• [Your objective]
Please output the lines shown below exactly as they appear.

========

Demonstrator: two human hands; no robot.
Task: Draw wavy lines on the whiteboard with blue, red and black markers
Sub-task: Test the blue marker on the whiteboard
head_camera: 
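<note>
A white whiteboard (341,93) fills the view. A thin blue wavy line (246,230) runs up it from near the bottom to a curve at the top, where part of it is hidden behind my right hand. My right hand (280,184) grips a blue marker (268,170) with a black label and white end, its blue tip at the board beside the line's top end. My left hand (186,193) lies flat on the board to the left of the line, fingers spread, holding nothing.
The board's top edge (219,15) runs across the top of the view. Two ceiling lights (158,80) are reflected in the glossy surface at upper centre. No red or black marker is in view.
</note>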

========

• [Answer for the task]
Demonstrator: two human hands; no robot.
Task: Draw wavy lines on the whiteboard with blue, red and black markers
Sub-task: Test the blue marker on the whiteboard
head_camera: 
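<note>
A white whiteboard (341,93) fills the view. A thin blue wavy line (246,230) runs up it from near the bottom to a curve at the top, where part of it is hidden behind my right hand. My right hand (280,184) grips a blue marker (268,170) with a black label and white end, its blue tip at the board beside the line's top end. My left hand (186,193) lies flat on the board to the left of the line, fingers spread, holding nothing.
The board's top edge (219,15) runs across the top of the view. Two ceiling lights (158,80) are reflected in the glossy surface at upper centre. No red or black marker is in view.
</note>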

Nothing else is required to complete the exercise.